Some entrepreneurs also report a great deal of personal satisfaction in being able to establish, fund, and lead a charitable foundation or by involving themselves in volunteer church and/or community work. This often helps them productively express their altruistic needs. Whatever you decide to do, do it in such a way that not only allows you to contribute to the success o f others, but also to enjoy those activities that you are participating in. Only you will know the exact nature of these activities.
One caveat remains. Avoid semi-retirement. Semi-retirement is an illusion for most business owners because the tendency will be to get re-involved in the operations of the business and to neglect their retirement plans. If this happens, and it can happen for a variety of reasons, it will create numerous hardships for your successors and will detract from their ability to develop the skills, commitment and competence that will be necessary in order to insure that your business enterprise is successful in the future.
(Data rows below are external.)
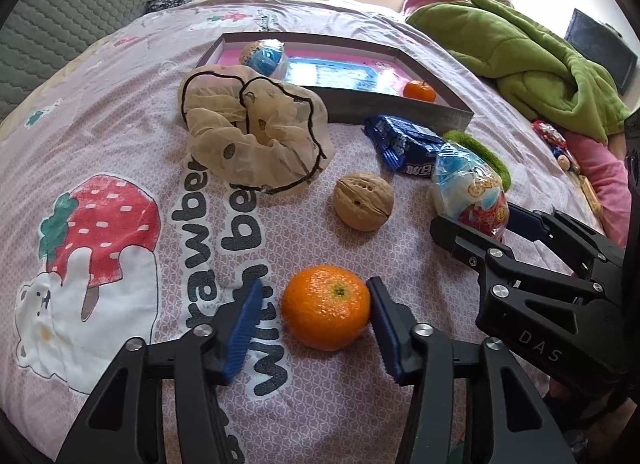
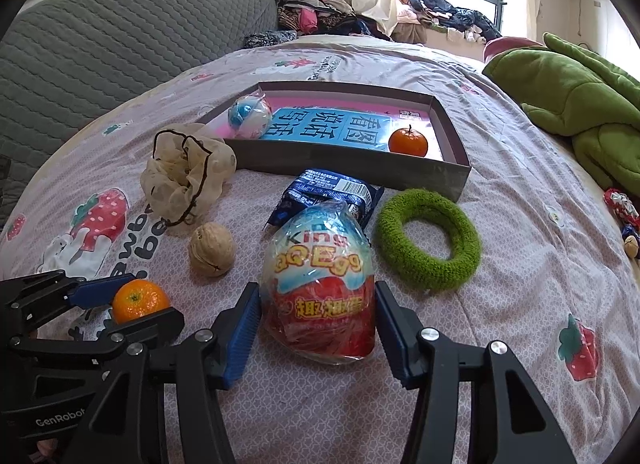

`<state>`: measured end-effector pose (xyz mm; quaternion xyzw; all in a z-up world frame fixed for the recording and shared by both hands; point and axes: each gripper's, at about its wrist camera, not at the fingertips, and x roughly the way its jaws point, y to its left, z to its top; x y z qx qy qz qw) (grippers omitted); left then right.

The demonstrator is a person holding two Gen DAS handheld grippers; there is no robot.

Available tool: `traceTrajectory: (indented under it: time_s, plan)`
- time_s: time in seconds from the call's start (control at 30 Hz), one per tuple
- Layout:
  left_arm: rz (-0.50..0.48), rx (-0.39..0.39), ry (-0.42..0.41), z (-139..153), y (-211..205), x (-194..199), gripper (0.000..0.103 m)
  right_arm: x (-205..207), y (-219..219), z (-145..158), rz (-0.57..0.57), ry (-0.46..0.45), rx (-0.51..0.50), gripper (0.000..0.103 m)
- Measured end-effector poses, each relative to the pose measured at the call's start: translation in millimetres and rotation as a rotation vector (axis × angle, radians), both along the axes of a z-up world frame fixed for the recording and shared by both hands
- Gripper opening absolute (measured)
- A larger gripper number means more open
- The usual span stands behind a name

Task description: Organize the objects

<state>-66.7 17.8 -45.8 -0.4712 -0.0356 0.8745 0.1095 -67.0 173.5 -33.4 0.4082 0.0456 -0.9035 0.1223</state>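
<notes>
My left gripper (image 1: pixel 316 320) is open around an orange mandarin (image 1: pixel 326 306) on the bedspread; its right pad touches the fruit, its left pad stands apart. My right gripper (image 2: pixel 316 324) is open around a wrapped toy egg (image 2: pixel 320 284), with both pads close beside it. The egg also shows in the left wrist view (image 1: pixel 470 192), and the mandarin in the right wrist view (image 2: pixel 138 300). A shallow grey box (image 2: pixel 344 168) at the back holds a second mandarin (image 2: pixel 408 142) and a blue-white wrapped egg (image 2: pixel 249 116).
A walnut (image 2: pixel 211 250), a beige scrunchie (image 2: pixel 186 170), a green knitted ring (image 2: pixel 428 240) and a blue snack packet (image 2: pixel 328 192) lie on the bedspread before the box. A green blanket (image 2: pixel 580 104) lies at the right. A grey sofa (image 2: pixel 120 44) stands behind.
</notes>
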Motion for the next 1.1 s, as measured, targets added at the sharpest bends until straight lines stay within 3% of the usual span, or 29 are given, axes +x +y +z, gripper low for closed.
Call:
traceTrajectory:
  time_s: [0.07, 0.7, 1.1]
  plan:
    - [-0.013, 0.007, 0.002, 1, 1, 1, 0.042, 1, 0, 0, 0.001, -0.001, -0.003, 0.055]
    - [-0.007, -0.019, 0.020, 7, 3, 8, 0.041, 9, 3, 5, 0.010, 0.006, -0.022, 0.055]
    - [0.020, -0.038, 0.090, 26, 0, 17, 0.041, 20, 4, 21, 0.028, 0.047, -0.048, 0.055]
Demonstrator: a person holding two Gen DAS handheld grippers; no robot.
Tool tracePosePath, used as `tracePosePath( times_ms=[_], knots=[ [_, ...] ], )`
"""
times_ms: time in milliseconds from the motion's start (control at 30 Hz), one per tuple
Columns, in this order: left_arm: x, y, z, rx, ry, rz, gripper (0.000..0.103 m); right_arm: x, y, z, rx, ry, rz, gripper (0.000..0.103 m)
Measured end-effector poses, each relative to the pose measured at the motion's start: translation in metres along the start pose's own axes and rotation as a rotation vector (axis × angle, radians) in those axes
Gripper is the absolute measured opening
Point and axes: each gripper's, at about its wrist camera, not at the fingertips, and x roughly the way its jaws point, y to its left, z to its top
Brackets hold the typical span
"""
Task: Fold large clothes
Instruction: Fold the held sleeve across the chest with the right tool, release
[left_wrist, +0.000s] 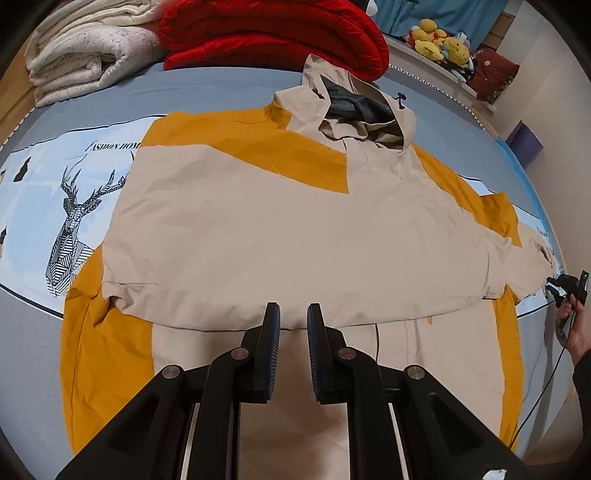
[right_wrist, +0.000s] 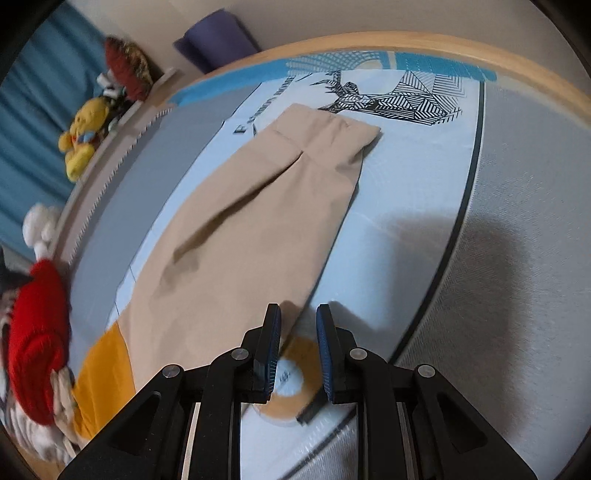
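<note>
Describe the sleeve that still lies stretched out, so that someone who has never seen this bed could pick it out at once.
Start at the bed with the pale sheet, and find the black line-drawn deer near its wooden edge. The sleeve is the long beige strip running from the jacket's mustard shoulder panel to a cuff beside that deer. Unlike the folded jacket body, it lies single and straight.

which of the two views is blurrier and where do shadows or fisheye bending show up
Right wrist view: blurrier, most at the left edge, where the red item and yellow plush toy smear; a broad dark shadow lies on the bedding, and the wooden bed edge bows into an arc. Left wrist view: sharp; the jacket is evenly lit, and the bed sheet curves near the rim.
</note>
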Motion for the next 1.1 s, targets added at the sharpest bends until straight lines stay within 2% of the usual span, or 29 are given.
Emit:
tracePosePath(
  times_ms=[167,200,333,467,567,633,767,900,1000,1100],
  knots=[
    [0.000,-0.001,0.001,0.003,0.002,-0.004,0.013,0.005,0.003,0.006,0.033,-0.017,0.011,0.020],
    [-0.001,0.000,0.001,0.001,-0.001,-0.006,0.013,0.004,0.008,0.007,0.019,-0.026,0.004,0.011],
    [-0.009,0.005,0.005,-0.024,-0.020,-0.019,0.013,-0.019,0.036,0.008,-0.067,-0.111,0.009,0.003],
    [-0.020,0.014,0.010,-0.065,-0.040,-0.043,0.013,-0.050,0.089,-0.002,-0.216,-0.172,-0.003,0.003],
    [-0.032,0.022,0.014,-0.090,-0.059,-0.060,0.013,-0.078,0.136,-0.021,-0.337,-0.201,0.027,0.002],
    [-0.043,0.031,0.017,-0.109,-0.073,-0.069,0.013,-0.099,0.182,-0.044,-0.437,-0.211,0.063,0.002],
    [-0.062,0.053,0.020,-0.160,-0.103,-0.091,0.013,-0.140,0.270,-0.115,-0.629,-0.209,0.169,0.002],
    [-0.078,0.075,0.022,-0.212,-0.121,-0.107,0.013,-0.175,0.358,-0.224,-0.789,-0.119,0.352,0.002],
    [-0.091,0.090,0.023,-0.238,-0.136,-0.125,0.013,-0.184,0.405,-0.301,-0.854,0.002,0.467,0.002],
    [-0.102,0.103,0.025,-0.259,-0.151,-0.139,0.013,-0.179,0.433,-0.375,-0.896,0.149,0.535,0.002]
  ],
)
A good retirement should be fulfillment of your business dream. Plan carefully for it so that your later years will provide you with enjoyment and satisfaction.
• Begin the retirement planning process early.
• Discuss your thoughts about succession and retirement with your spouse, family
and key advisers.
• Set a time table and then adhere to it.
• Prepare your family and the non-family managers in your business for the leadership and ownership transitions that will occur.
• Transfer ownership and management responsibilities to the next generation in a timely manner.
• Resolve not to involve yourself in business operations once you have "retired."
• Assume as much responsibility as is practical for your successor being successful.
• Develop a healthy lifestyle.
• Involve yourself in interesting new roles and activities.
• Evaluate and choose the estate plan options that will ensure the continuity of your business and utilize the investment vehicles that will provide you with significant measure of financial independence during your retirement.